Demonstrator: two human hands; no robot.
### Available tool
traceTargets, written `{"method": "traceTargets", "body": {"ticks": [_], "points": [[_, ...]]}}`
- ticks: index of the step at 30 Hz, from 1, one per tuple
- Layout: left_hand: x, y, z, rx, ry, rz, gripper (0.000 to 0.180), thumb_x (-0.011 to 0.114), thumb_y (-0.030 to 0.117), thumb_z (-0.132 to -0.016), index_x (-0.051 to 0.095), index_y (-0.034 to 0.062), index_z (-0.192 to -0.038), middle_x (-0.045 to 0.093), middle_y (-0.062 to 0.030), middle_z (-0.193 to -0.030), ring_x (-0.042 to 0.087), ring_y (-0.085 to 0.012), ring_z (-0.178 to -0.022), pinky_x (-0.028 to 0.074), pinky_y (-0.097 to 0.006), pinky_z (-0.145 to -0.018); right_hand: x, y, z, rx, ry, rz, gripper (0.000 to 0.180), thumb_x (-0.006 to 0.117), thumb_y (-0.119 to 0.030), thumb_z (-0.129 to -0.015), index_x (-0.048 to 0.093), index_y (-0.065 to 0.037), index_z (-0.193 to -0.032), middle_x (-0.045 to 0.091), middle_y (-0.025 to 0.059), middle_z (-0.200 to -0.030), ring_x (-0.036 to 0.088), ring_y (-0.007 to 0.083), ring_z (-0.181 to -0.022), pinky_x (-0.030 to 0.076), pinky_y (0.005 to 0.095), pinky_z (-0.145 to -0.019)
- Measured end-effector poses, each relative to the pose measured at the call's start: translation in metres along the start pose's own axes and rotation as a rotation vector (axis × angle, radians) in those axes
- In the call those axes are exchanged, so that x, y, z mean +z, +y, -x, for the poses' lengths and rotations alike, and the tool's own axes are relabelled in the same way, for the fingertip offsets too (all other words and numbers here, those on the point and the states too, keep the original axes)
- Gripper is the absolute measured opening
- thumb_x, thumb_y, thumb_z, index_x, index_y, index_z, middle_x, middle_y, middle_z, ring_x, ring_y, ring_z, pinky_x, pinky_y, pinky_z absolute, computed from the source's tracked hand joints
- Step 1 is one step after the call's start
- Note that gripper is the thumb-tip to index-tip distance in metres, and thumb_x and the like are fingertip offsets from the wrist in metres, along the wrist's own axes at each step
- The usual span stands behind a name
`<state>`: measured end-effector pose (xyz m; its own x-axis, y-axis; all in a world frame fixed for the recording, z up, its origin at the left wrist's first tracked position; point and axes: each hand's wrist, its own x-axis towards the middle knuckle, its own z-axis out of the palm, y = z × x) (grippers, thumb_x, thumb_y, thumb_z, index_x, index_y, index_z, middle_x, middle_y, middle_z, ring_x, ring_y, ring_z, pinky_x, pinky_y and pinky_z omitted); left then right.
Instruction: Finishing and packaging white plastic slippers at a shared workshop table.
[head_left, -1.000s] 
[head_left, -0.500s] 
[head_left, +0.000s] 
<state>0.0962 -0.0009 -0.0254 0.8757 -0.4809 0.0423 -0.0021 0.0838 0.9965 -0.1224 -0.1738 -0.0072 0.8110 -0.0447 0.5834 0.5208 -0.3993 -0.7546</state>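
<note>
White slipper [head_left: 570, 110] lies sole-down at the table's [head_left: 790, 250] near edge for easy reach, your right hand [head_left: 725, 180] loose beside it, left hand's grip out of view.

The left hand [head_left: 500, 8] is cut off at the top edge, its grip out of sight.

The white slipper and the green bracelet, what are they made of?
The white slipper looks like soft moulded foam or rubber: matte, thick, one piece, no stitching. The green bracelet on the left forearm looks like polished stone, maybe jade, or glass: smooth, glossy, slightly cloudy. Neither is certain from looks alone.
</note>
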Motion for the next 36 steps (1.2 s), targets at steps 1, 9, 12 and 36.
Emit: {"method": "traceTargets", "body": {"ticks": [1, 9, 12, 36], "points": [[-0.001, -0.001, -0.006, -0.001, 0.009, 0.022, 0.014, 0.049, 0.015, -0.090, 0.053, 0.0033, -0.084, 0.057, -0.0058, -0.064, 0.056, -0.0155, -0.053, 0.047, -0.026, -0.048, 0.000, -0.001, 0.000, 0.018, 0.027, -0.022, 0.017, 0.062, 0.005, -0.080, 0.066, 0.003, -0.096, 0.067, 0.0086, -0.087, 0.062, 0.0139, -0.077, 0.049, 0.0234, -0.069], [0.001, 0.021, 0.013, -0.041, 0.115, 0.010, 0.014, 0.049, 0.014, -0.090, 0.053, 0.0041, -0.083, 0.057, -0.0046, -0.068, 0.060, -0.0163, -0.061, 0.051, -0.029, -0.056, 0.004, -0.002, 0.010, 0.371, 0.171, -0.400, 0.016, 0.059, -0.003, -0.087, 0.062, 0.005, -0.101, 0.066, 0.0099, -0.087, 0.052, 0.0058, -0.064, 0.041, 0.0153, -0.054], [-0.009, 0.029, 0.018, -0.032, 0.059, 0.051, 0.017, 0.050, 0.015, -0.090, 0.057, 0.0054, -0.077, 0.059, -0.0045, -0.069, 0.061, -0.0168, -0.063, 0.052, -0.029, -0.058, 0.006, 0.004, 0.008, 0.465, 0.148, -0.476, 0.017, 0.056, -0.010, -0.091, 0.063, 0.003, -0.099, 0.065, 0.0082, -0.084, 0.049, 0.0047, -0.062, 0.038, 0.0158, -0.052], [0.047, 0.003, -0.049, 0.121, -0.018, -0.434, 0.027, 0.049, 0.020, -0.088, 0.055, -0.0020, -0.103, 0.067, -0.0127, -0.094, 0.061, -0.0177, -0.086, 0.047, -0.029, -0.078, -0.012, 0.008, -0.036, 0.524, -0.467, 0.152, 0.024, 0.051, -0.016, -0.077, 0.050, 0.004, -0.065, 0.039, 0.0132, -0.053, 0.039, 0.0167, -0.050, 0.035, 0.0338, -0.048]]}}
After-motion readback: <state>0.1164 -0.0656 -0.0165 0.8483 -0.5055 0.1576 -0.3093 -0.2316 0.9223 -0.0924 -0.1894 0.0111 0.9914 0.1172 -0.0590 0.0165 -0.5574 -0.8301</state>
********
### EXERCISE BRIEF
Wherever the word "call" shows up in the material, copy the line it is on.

### ANSWER TO THIS EXERCISE
- Measured end-effector poses, each relative to the pose measured at the call's start: translation in metres along the start pose's own axes and rotation as a rotation vector (axis × angle, radians) in those axes
- In the call those axes are exchanged, so that x, y, z mean +z, +y, -x, for the poses' lengths and rotations alike, and the tool's own axes are relabelled in the same way, for the fingertip offsets too (all other words and numbers here, those on the point and the states too, keep the original axes)
- Step 1 is one step after the call's start

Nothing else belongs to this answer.